▶ _Problem requirements_
Copy the data verbatim and leave out every picture.

Data extracted from a collection
#####

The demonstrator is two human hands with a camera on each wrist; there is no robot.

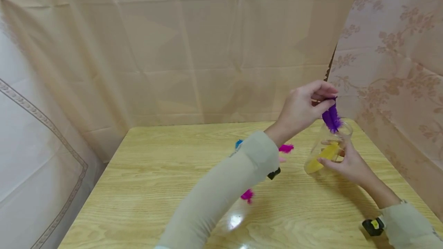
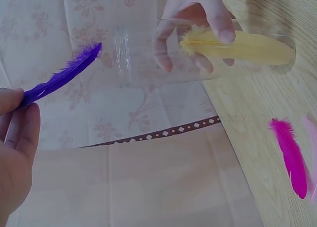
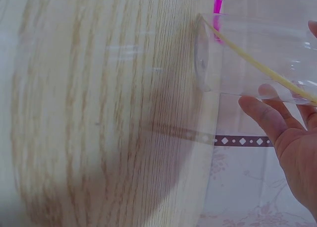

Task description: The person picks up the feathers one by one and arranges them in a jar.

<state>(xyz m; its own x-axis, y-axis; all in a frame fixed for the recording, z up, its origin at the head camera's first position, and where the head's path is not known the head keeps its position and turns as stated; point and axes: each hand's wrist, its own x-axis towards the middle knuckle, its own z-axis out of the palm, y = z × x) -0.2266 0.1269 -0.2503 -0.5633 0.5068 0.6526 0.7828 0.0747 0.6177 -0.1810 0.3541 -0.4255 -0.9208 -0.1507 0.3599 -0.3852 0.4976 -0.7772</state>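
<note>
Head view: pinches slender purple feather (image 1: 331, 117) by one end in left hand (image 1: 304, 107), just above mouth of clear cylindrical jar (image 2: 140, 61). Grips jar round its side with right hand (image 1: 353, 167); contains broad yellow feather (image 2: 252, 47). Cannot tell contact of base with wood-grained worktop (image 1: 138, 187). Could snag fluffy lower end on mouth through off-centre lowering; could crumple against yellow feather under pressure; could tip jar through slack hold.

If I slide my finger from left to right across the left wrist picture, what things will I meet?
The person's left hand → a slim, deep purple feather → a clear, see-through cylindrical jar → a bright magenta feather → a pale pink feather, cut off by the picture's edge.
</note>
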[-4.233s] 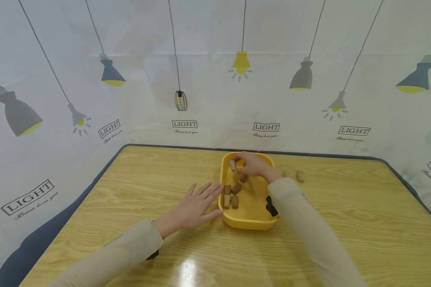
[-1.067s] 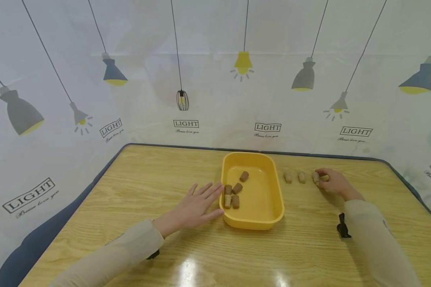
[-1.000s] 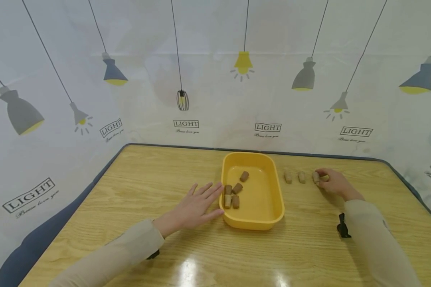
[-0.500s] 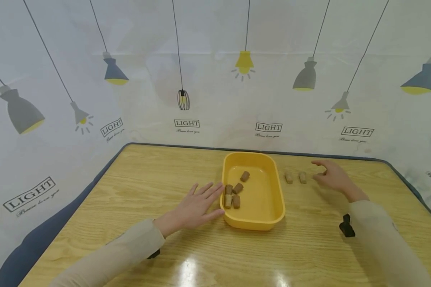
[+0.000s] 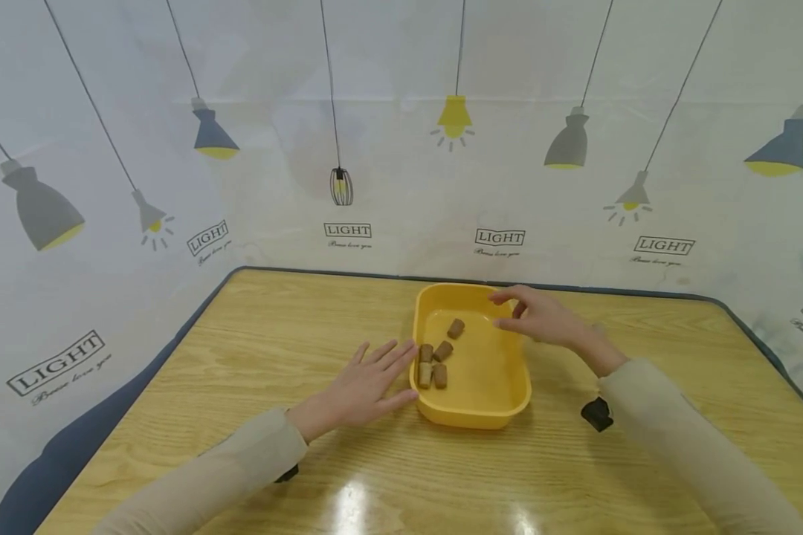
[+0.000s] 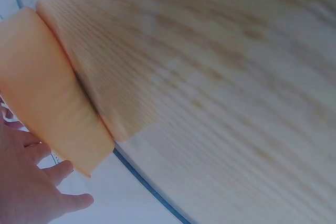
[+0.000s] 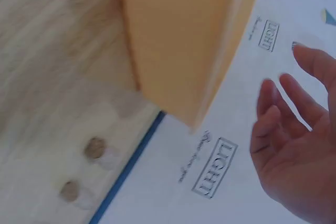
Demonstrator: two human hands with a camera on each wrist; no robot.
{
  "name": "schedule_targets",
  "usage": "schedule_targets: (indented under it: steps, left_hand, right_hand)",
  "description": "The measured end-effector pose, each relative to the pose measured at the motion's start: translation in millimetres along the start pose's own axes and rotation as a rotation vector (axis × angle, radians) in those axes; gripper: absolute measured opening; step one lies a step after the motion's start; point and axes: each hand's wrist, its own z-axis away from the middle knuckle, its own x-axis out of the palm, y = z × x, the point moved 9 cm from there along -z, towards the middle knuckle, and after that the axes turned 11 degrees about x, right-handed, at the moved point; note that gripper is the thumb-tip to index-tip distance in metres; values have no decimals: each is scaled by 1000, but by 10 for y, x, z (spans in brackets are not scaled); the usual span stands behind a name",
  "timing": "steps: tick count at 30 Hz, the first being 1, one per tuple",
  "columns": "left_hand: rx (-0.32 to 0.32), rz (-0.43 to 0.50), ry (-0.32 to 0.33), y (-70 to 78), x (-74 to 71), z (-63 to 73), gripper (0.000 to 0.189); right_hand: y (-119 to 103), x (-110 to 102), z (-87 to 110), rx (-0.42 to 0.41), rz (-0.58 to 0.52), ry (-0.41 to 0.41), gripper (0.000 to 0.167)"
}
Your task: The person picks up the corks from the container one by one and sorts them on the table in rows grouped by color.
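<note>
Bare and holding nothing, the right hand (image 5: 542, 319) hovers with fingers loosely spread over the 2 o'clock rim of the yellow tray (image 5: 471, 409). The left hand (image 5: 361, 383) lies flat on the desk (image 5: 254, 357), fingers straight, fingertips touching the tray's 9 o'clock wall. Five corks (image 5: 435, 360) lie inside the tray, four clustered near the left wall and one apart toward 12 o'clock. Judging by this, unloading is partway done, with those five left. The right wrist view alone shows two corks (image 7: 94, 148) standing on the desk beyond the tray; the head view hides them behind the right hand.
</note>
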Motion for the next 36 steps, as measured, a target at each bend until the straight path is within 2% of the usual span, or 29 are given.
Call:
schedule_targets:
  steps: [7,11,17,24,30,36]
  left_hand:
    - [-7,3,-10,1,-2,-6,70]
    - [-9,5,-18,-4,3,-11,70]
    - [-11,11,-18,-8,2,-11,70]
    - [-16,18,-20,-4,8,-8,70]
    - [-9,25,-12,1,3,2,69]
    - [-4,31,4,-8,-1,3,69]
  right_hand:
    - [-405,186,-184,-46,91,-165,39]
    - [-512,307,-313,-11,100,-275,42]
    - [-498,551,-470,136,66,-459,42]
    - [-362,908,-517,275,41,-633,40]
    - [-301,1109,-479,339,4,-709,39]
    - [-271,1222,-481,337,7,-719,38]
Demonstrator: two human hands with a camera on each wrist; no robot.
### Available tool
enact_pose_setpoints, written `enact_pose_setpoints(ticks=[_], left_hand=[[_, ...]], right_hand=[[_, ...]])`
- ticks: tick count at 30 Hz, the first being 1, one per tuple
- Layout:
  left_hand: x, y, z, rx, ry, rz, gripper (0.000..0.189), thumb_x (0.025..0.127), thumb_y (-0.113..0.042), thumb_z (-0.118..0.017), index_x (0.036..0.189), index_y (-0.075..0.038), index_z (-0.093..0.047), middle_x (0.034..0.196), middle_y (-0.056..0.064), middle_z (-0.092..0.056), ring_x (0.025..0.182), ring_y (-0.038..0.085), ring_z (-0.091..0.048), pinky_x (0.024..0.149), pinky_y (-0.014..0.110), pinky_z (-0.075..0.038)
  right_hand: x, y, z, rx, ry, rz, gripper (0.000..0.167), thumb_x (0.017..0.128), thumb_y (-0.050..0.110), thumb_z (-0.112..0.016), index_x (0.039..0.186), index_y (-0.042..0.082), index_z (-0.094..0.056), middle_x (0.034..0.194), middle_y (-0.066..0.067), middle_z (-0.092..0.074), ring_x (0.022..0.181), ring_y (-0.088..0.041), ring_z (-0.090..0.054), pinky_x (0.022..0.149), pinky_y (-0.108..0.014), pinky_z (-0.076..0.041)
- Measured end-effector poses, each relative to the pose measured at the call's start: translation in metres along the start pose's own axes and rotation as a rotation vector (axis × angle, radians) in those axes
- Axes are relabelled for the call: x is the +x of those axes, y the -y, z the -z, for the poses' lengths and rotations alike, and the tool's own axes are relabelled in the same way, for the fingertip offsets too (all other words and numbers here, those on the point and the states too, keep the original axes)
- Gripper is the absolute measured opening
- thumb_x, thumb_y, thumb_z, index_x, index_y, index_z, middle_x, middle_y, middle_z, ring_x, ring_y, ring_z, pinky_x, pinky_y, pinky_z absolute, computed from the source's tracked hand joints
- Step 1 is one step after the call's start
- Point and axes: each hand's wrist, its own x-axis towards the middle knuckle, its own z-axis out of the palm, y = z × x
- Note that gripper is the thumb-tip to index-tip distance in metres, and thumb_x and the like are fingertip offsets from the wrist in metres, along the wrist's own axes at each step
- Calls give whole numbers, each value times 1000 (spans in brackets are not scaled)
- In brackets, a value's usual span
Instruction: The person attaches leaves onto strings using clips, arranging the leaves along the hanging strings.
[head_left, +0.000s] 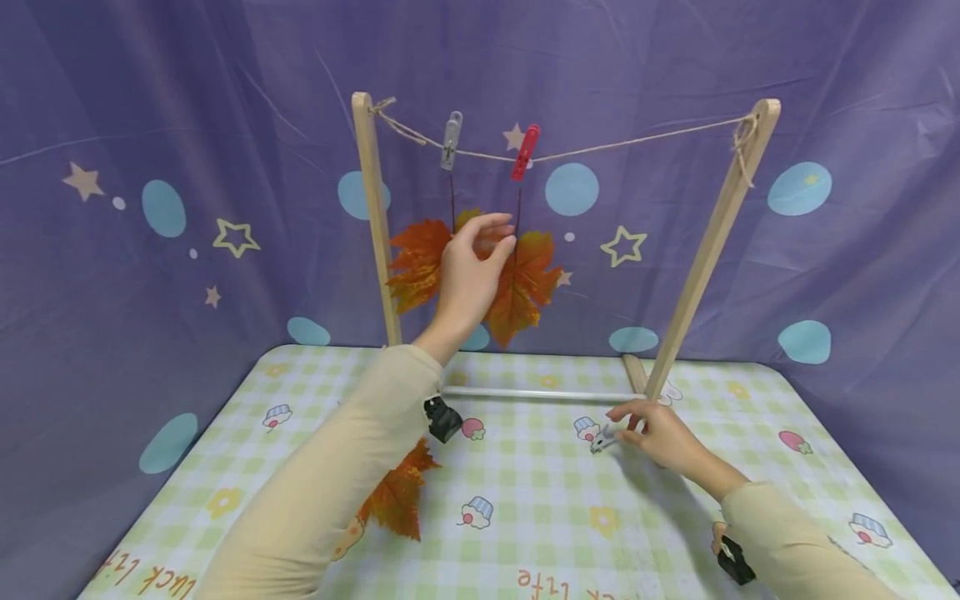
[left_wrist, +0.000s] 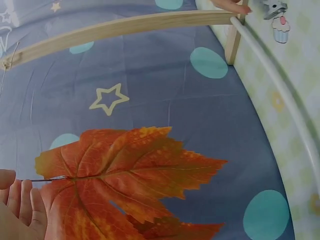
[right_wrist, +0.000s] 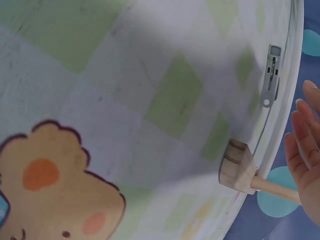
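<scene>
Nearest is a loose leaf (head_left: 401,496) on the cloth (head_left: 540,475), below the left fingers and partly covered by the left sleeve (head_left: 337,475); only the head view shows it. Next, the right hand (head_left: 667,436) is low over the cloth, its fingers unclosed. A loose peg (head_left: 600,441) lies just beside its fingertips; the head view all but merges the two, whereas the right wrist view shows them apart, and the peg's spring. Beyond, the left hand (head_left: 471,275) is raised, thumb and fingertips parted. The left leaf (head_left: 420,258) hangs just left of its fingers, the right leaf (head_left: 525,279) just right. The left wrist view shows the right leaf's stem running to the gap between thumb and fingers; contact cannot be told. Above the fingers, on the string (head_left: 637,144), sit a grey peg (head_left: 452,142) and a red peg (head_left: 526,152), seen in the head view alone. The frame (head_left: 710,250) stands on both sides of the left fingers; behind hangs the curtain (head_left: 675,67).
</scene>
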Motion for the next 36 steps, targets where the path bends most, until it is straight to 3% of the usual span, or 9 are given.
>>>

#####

▶ _Response box_
The demonstrator is two human hands with a camera on each wrist; there is no robot.


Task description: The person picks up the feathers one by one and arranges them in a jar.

<state>(xyz m; its own x-axis, y-axis; all in a frame fixed for the recording, z up, its origin at the head camera's first position, and where the head's path is not known the head keeps its position and turns as stated; point and axes: each hand's wrist, its own x-axis towards the middle knuckle, its own z-axis out of the palm, y = z × x) -0.2266 0.1269 -0.2503 -0.5633 0.5068 0.6526 0.7828 0.0747 0.6177 -0.1810 0.3541 -0.4255 -0.9208 -0.1507 0.3599 -0.3852 0.4976 -0.7772</state>
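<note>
Head view: pinches slender purple feather (image 1: 331, 117) by one end in left hand (image 1: 304, 107), just above mouth of clear cylindrical jar (image 2: 140, 61). Grips jar round its side with right hand (image 1: 353, 167); contains broad yellow feather (image 2: 252, 47). Cannot tell contact of base with wood-grained worktop (image 1: 138, 187). Could snag fluffy lower end on mouth through off-centre lowering; could crumple against yellow feather under pressure; could tip jar through slack hold.

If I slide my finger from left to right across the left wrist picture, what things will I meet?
The person's left hand → a slim, deep purple feather → a clear, see-through cylindrical jar → a bright magenta feather → a pale pink feather, cut off by the picture's edge.
</note>
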[-4.233s] 
[-1.067s] 
[-1.000s] 
[-0.500s] 
[+0.000s] 
[+0.000s] 
[+0.000s] 
Demonstrator: two human hands with a camera on each wrist; no robot.
{
  "name": "schedule_targets",
  "usage": "schedule_targets: (indented under it: steps, left_hand, right_hand)",
  "description": "The measured end-effector pose, each relative to the pose measured at the motion's start: translation in millimetres along the start pose's own axes and rotation as a rotation vector (axis × angle, radians) in those axes; gripper: absolute measured opening; step one lies a step after the motion's start; point and axes: each hand's wrist, its own z-axis away from the middle knuckle, its own x-axis out of the palm, y = z × x, the point moved 9 cm from there along -z, towards the middle knuckle, and after that the axes turned 11 degrees about x, right-handed, at the moved point; note that gripper is the thumb-tip to index-tip distance in metres; values have no decimals: each is scaled by 1000, but by 10 for y, x, z (spans in brackets are not scaled); the usual span stands behind a name",
  "timing": "steps: tick count at 30 Hz, the first being 1, one per tuple",
  "columns": "left_hand: rx (-0.32 to 0.32), rz (-0.43 to 0.50), ry (-0.32 to 0.33), y (-70 to 78), x (-74 to 71), z (-63 to 73), gripper (0.000 to 0.189); right_hand: y (-119 to 103), x (-110 to 102), z (-87 to 110), rx (-0.42 to 0.41), rz (-0.58 to 0.52), ry (-0.41 to 0.41), gripper (0.000 to 0.167)"
}
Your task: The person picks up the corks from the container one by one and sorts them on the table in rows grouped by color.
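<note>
Bare and holding nothing, the right hand (image 5: 542, 319) hovers with fingers loosely spread over the 2 o'clock rim of the yellow tray (image 5: 471, 409). The left hand (image 5: 361, 383) lies flat on the desk (image 5: 254, 357), fingers straight, fingertips touching the tray's 9 o'clock wall. Five corks (image 5: 435, 360) lie inside the tray, four clustered near the left wall and one apart toward 12 o'clock. Judging by this, unloading is partway done, with those five left. The right wrist view alone shows two corks (image 7: 94, 148) standing on the desk beyond the tray; the head view hides them behind the right hand.
</note>
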Motion for the next 36 steps, as measured, a target at each bend until the straight path is within 2% of the usual span, or 29 are given.
Call:
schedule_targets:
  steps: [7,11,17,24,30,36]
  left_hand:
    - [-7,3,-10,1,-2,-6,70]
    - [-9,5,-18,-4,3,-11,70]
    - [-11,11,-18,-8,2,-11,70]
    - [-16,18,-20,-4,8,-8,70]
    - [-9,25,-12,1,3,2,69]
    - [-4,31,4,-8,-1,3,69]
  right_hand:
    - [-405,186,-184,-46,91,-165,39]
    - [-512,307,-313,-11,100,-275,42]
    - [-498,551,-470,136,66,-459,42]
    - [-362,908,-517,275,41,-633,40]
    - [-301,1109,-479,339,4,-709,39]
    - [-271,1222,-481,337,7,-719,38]
Demonstrator: two human hands with a camera on each wrist; no robot.
### Available tool
enact_pose_setpoints, written `enact_pose_setpoints(ticks=[_], left_hand=[[_, ...]], right_hand=[[_, ...]])`
- ticks: tick count at 30 Hz, the first being 1, one per tuple
- Layout:
  left_hand: x, y, z, rx, ry, rz, gripper (0.000..0.189), thumb_x (0.025..0.127), thumb_y (-0.113..0.042), thumb_z (-0.118..0.017), index_x (0.036..0.189), index_y (-0.075..0.038), index_z (-0.093..0.047), middle_x (0.034..0.196), middle_y (-0.056..0.064), middle_z (-0.092..0.056), ring_x (0.025..0.182), ring_y (-0.038..0.085), ring_z (-0.091..0.048), pinky_x (0.024..0.149), pinky_y (-0.014..0.110), pinky_z (-0.075..0.038)
  right_hand: x, y, z, rx, ry, rz, gripper (0.000..0.167), thumb_x (0.017..0.128), thumb_y (-0.050..0.110), thumb_z (-0.112..0.016), index_x (0.039..0.186), index_y (-0.042..0.082), index_z (-0.094..0.056), middle_x (0.034..0.194), middle_y (-0.066..0.067), middle_z (-0.092..0.074), ring_x (0.022..0.181), ring_y (-0.088..0.041), ring_z (-0.090..0.054), pinky_x (0.022..0.149), pinky_y (-0.108..0.014), pinky_z (-0.076..0.041)
- Measured end-effector poses, each relative to the pose measured at the call's start: translation in metres along the start pose's own axes and rotation as a rotation vector (axis × angle, radians) in those axes
- Axes are relabelled for the call: x is the +x of those axes, y the -y, z the -z, for the poses' lengths and rotations alike, and the tool's own axes are relabelled in the same way, for the fingertip offsets too (all other words and numbers here, those on the point and the states too, keep the original axes)
- Gripper is the absolute measured opening
- thumb_x, thumb_y, thumb_z, index_x, index_y, index_z, middle_x, middle_y, middle_z, ring_x, ring_y, ring_z, pinky_x, pinky_y, pinky_z absolute, computed from the source's tracked hand joints
- Step 1 is one step after the call's start
- Point and axes: each hand's wrist, its own x-axis towards the middle knuckle, its own z-axis out of the palm, y = z × x
- Note that gripper is the thumb-tip to index-tip distance in metres, and thumb_x and the like are fingertip offsets from the wrist in metres, along the wrist's own axes at each step
- Calls give whole numbers, each value times 1000 (spans in brackets are not scaled)
- In brackets, a value's usual span
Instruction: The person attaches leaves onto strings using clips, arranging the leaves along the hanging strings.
[head_left, +0.000s] 
[left_wrist, +0.000s] 
[right_wrist, +0.000s] 
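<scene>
Nearest is a loose leaf (head_left: 401,496) on the cloth (head_left: 540,475), below the left fingers and partly covered by the left sleeve (head_left: 337,475); only the head view shows it. Next, the right hand (head_left: 667,436) is low over the cloth, its fingers unclosed. A loose peg (head_left: 600,441) lies just beside its fingertips; the head view all but merges the two, whereas the right wrist view shows them apart, and the peg's spring. Beyond, the left hand (head_left: 471,275) is raised, thumb and fingertips parted. The left leaf (head_left: 420,258) hangs just left of its fingers, the right leaf (head_left: 525,279) just right. The left wrist view shows the right leaf's stem running to the gap between thumb and fingers; contact cannot be told. Above the fingers, on the string (head_left: 637,144), sit a grey peg (head_left: 452,142) and a red peg (head_left: 526,152), seen in the head view alone. The frame (head_left: 710,250) stands on both sides of the left fingers; behind hangs the curtain (head_left: 675,67).
</scene>
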Motion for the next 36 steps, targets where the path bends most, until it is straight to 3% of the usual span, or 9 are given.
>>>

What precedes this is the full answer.